■ Exercise: The response should repeat word for word every line below from the one with "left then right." to the one with "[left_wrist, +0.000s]", inclusive, and nothing else; leave pictures out.
○ ○ ○ ○
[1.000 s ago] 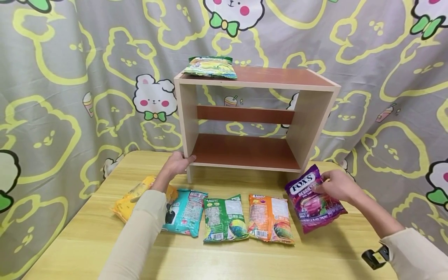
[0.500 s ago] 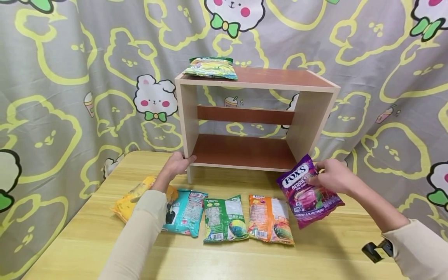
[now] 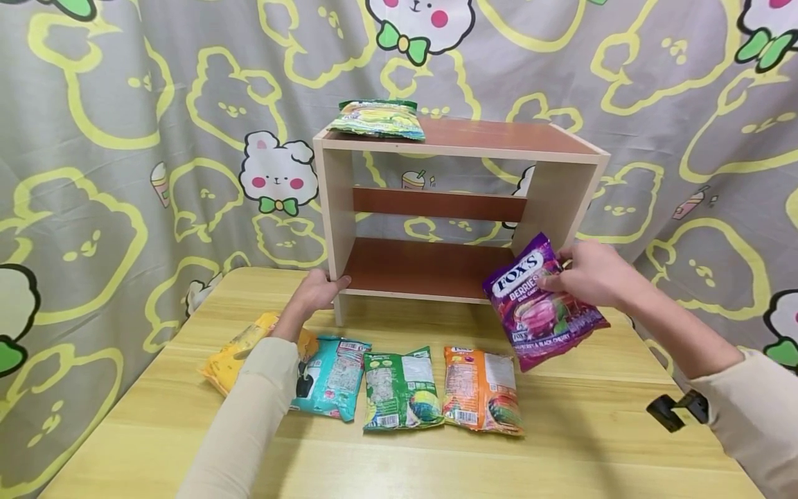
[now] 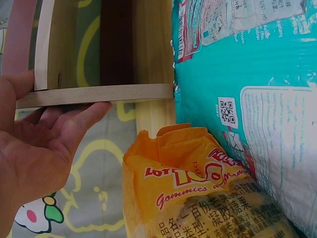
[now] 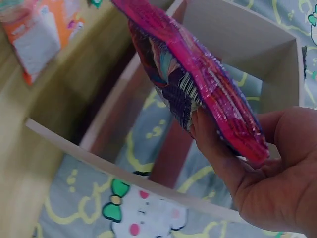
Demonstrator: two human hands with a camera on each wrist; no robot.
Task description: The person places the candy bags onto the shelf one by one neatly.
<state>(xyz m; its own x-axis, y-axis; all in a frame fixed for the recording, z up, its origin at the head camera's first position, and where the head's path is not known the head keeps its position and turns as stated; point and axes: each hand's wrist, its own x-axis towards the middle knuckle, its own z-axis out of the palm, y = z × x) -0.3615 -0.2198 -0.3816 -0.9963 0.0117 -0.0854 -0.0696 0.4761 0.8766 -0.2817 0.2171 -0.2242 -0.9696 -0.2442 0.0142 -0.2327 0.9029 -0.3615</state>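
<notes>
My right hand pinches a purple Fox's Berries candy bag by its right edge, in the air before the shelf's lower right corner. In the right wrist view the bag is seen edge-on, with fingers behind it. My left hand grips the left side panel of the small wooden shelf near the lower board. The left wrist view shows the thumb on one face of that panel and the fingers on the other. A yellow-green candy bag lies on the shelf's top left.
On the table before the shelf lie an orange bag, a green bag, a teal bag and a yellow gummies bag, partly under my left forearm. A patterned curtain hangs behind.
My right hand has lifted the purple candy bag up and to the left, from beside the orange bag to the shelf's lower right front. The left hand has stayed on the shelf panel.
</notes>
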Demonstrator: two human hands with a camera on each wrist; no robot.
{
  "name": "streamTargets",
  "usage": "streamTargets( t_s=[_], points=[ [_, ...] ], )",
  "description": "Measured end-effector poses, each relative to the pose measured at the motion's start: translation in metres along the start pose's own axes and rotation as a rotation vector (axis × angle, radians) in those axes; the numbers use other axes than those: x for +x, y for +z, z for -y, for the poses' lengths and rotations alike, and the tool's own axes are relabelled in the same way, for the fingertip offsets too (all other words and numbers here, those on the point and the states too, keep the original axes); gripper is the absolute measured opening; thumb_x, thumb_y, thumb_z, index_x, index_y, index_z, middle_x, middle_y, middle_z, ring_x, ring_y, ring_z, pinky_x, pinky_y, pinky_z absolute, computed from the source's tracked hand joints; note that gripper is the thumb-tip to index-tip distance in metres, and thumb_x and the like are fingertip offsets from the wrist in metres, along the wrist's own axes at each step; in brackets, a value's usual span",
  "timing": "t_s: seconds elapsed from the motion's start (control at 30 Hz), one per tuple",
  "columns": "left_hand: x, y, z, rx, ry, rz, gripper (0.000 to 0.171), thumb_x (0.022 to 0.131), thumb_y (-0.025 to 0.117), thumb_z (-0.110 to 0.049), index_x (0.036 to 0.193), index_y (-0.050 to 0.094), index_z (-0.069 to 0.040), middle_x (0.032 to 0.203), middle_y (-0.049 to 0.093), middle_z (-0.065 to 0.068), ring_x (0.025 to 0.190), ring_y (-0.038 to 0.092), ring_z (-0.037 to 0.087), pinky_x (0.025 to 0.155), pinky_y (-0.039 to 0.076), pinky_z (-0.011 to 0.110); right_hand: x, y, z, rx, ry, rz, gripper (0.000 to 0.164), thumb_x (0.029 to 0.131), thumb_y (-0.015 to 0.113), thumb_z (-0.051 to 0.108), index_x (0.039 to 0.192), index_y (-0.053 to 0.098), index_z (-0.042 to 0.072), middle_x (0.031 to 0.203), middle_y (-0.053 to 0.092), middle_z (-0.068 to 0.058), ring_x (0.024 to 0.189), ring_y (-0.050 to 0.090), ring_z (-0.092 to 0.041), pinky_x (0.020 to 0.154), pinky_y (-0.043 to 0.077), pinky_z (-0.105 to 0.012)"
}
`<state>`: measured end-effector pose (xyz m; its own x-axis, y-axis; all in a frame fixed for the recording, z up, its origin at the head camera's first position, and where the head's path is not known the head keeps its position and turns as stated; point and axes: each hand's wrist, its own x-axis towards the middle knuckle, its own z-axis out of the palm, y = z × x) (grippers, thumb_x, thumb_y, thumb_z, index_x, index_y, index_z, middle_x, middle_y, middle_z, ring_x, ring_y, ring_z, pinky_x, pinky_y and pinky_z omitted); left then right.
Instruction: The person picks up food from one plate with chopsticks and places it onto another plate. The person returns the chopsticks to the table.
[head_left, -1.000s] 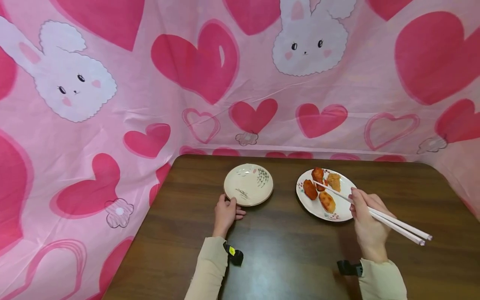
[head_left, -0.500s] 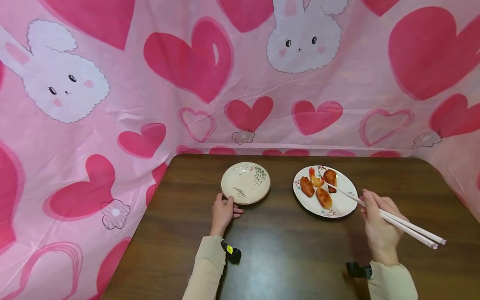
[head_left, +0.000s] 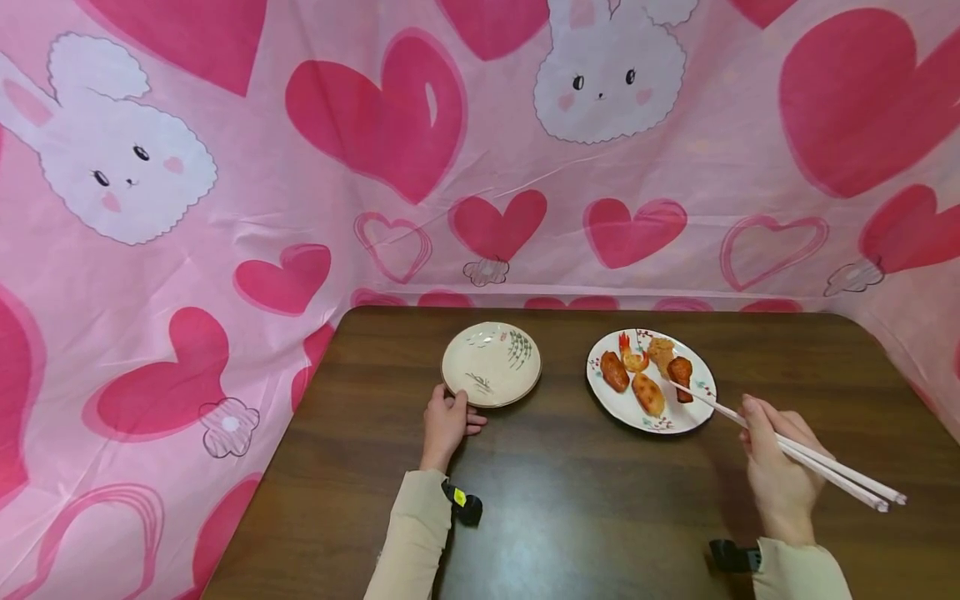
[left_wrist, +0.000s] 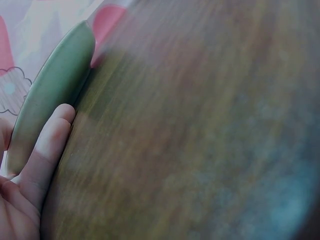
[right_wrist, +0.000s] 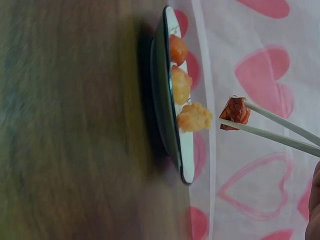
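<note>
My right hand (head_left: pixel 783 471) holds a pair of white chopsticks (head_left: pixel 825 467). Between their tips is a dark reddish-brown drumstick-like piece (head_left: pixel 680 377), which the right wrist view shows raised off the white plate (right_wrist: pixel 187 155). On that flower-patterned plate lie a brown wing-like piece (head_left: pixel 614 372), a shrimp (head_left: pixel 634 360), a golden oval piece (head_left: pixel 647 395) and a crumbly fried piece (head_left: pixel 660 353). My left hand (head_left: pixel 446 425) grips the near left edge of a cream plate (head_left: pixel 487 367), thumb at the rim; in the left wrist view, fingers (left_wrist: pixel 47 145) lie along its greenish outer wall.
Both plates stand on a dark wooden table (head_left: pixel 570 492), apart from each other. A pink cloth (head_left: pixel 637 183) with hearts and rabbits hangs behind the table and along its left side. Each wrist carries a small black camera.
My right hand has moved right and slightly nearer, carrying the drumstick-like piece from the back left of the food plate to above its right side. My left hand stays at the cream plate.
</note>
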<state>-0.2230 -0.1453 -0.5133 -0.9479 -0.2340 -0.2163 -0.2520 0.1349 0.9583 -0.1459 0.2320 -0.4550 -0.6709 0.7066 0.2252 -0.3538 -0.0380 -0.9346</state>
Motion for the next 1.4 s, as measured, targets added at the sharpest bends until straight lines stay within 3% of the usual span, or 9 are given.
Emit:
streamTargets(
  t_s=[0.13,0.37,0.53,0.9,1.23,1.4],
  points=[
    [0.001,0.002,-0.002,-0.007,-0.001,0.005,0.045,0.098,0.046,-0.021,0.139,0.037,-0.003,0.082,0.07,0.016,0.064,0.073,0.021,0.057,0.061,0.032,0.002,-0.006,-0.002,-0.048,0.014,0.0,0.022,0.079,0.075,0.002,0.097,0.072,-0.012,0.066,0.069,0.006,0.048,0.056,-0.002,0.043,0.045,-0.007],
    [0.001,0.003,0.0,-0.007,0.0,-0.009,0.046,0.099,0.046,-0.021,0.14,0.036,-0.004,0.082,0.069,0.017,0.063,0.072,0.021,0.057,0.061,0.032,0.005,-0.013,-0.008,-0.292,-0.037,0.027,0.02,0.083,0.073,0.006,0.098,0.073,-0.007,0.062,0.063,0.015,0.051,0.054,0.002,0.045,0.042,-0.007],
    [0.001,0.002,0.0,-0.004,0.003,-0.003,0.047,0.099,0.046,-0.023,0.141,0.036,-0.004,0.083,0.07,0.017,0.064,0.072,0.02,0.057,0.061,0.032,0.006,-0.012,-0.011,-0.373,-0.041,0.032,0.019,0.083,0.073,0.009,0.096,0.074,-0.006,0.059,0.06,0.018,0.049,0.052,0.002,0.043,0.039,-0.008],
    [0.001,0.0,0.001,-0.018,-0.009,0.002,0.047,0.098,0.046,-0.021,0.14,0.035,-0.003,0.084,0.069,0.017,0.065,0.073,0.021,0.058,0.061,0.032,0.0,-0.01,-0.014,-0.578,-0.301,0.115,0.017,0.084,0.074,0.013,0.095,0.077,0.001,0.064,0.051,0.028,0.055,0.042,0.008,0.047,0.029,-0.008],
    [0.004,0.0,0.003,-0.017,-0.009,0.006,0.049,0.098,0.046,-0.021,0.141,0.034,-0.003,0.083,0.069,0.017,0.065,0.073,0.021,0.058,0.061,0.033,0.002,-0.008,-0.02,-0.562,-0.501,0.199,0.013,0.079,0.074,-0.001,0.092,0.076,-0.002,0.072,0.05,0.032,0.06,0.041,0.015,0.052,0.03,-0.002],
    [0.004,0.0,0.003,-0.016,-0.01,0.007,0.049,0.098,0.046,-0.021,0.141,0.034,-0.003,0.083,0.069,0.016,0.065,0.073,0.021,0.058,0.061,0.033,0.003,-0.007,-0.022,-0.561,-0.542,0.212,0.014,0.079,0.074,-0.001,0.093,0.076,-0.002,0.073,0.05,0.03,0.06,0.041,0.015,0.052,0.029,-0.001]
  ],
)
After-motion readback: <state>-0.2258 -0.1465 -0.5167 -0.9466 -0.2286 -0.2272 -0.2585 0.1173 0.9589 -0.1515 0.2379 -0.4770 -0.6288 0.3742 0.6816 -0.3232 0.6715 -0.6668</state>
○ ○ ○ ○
■ Your solution:
`<state>`: measured end-effector pose (xyz m; its own x-axis, y-axis; all in a frame fixed for the recording, z up, its origin at the head camera's first position, and where the head's path is not known the head keeps its position and turns as stated; point and axes: each hand's wrist, its own x-axis towards the middle knuckle, its own z-axis out of the palm, y = z × x) (grippers, thumb_x, thumb_y, thumb_z, index_x, index_y, index_z, middle_x, middle_y, middle_z, ring_x, ring_y, ring_z, pinky_x, pinky_y and pinky_z omitted); left then right.
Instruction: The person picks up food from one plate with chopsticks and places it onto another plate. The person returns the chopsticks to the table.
[head_left, -1.000s] 
[head_left, -0.500s] 
[head_left, +0.000s] 
[left_wrist, +0.000s] 

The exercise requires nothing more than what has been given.